What takes the Sea-Biscuit for me is that Ariel and Henry went on to co-direct Paranormal Activity 3, a major ‘found footage’ horror franchise.
Nevertheless, there is a ‘real’ documentary released in 2009 covering the same ground, Talhotblond.
This enthralling true story of an online love triangle results in deception and murder. The narration is a beyond the grave tale of, Brian Barret who was murdered by his co-worker, Thomas Montgomery because they both had an online love affair with Jessica Shieler AKA talhotblond.
This is a compelling piece of filming, although director, Barbara Shroeder manipulates the narration of Barret to lay blame on particular people, that is the whole hook of documentary filming.

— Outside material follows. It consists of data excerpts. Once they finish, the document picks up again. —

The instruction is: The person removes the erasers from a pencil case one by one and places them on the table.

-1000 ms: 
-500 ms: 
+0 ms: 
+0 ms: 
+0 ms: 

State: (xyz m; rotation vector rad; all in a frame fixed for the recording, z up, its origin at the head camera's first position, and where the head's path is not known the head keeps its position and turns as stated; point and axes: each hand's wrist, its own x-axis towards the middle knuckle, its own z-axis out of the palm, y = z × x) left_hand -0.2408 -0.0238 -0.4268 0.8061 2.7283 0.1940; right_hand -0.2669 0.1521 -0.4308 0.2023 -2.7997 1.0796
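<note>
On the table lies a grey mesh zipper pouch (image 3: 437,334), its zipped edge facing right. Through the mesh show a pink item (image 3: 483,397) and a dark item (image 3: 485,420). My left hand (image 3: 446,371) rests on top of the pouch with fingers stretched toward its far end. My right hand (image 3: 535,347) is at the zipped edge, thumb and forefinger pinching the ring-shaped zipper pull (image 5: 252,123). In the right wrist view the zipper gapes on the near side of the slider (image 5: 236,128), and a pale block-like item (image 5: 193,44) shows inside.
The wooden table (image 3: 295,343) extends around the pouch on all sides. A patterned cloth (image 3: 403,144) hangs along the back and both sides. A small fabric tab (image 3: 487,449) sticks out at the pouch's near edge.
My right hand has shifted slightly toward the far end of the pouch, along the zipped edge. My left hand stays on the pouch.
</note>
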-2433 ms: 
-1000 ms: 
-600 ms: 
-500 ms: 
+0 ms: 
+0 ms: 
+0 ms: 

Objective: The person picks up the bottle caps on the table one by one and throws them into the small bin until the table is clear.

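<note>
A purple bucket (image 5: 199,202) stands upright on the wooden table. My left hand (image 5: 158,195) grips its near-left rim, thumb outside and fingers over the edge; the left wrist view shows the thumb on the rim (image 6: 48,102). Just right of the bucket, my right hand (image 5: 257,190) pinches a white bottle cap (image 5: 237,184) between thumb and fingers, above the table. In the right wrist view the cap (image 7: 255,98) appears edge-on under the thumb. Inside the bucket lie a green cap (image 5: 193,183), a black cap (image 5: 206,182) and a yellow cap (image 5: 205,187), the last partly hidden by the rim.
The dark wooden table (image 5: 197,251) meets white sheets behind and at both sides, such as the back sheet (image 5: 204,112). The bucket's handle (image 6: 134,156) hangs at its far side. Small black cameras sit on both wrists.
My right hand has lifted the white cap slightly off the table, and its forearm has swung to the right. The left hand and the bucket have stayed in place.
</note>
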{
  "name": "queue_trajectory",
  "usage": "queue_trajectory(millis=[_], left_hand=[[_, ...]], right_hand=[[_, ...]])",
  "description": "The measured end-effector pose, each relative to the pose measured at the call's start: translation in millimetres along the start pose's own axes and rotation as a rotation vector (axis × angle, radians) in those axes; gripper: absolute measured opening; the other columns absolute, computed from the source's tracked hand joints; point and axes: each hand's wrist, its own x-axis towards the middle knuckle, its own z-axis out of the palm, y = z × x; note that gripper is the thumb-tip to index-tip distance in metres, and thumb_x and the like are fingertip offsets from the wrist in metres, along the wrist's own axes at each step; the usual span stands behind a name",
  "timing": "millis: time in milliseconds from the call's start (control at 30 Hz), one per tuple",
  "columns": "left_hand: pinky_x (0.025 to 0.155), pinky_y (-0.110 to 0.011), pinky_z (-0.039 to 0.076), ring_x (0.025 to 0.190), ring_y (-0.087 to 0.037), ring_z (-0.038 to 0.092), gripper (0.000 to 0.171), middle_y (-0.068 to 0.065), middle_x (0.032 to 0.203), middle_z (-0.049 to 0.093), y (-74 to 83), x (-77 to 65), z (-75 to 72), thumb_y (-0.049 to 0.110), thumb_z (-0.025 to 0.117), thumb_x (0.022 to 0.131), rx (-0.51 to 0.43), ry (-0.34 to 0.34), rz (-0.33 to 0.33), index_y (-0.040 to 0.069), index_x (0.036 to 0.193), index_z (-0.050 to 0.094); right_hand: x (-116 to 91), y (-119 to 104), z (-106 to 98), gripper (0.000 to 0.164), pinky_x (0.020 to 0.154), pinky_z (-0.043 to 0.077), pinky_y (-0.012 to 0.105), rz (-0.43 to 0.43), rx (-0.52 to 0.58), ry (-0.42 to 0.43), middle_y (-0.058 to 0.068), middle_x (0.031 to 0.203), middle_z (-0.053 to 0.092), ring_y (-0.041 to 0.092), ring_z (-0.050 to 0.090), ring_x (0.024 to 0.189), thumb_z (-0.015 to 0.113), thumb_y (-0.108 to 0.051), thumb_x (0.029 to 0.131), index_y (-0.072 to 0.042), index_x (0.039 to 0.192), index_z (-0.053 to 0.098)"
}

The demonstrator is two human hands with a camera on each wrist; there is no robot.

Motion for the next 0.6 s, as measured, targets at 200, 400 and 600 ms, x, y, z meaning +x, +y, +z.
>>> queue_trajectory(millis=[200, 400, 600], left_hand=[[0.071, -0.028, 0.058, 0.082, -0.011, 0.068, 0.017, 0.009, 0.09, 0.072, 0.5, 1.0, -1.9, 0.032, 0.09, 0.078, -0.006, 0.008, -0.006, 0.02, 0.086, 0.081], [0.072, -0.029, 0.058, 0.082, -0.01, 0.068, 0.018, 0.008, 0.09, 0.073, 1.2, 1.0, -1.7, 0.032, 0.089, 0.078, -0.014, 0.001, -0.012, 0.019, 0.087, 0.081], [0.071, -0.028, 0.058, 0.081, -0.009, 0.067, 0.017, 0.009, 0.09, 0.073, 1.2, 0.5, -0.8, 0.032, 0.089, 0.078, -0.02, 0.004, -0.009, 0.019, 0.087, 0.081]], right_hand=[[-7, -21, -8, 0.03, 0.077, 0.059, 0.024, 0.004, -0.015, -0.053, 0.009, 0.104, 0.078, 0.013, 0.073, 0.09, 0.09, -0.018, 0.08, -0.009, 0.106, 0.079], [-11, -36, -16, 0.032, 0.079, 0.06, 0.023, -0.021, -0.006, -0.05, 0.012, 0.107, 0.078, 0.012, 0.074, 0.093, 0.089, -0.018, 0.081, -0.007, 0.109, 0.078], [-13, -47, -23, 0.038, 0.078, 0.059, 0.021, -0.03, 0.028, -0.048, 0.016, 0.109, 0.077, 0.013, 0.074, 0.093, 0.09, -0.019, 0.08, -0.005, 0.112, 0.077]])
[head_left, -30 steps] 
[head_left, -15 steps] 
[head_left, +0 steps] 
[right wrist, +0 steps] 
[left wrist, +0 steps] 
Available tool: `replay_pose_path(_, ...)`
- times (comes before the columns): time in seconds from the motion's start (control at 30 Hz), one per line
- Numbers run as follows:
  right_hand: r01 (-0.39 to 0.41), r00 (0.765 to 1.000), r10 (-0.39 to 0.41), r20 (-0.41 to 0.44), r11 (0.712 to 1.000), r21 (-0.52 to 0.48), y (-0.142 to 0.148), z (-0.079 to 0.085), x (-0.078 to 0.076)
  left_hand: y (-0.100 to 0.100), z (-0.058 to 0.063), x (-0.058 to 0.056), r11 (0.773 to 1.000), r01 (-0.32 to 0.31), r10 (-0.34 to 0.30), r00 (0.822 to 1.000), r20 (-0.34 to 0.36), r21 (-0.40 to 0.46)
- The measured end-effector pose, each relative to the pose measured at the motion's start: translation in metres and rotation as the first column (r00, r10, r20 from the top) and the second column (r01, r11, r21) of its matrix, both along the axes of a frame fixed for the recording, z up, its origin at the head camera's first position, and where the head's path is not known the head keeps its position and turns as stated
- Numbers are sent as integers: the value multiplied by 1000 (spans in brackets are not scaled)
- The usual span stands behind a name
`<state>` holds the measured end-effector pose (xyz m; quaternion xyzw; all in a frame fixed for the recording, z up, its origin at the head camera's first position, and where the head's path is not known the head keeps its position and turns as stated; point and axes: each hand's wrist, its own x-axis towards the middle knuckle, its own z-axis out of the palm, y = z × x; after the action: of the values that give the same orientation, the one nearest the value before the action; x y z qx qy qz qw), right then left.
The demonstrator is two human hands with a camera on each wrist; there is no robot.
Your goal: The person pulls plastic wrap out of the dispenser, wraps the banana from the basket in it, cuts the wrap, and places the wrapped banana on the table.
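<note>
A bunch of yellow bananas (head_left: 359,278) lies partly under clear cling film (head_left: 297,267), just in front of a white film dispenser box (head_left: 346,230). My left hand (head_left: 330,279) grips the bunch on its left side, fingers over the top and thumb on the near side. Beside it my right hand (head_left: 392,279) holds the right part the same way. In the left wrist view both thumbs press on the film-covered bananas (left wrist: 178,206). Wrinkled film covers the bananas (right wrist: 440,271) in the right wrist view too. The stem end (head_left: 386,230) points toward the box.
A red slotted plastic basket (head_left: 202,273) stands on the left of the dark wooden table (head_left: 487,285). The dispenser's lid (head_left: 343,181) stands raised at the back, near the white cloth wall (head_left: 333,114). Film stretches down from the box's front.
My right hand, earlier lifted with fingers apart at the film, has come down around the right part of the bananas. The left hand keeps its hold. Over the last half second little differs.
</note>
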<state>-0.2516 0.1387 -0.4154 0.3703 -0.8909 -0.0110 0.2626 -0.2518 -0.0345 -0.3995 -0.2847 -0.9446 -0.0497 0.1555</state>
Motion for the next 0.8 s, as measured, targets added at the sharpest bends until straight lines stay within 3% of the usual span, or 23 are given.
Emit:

It does, however, offer an objective account of a factual murder case based entirely within a fictional online world. A world where people can deceive and manipulate emotions.
The clever placement of clips, online screen grabs and testimonies, leaves the viewer with a feeling of shock, remorse and anger. The blatantly obvious twists that Catfish offers is nothing compared to the unthinkable madness that ensues in the online fantasies of Talhotblond.
Although both arguably of the documentary genre there is only one true champion of these common themed accounts, Talhotblond is a riveting and educational tale of how ‘everybody lies online’ but isn’t afraid to show the devastating outcomes of escapism. As far as Catfish is concerned – it is worth a watch but there are plenty more fish in the sea.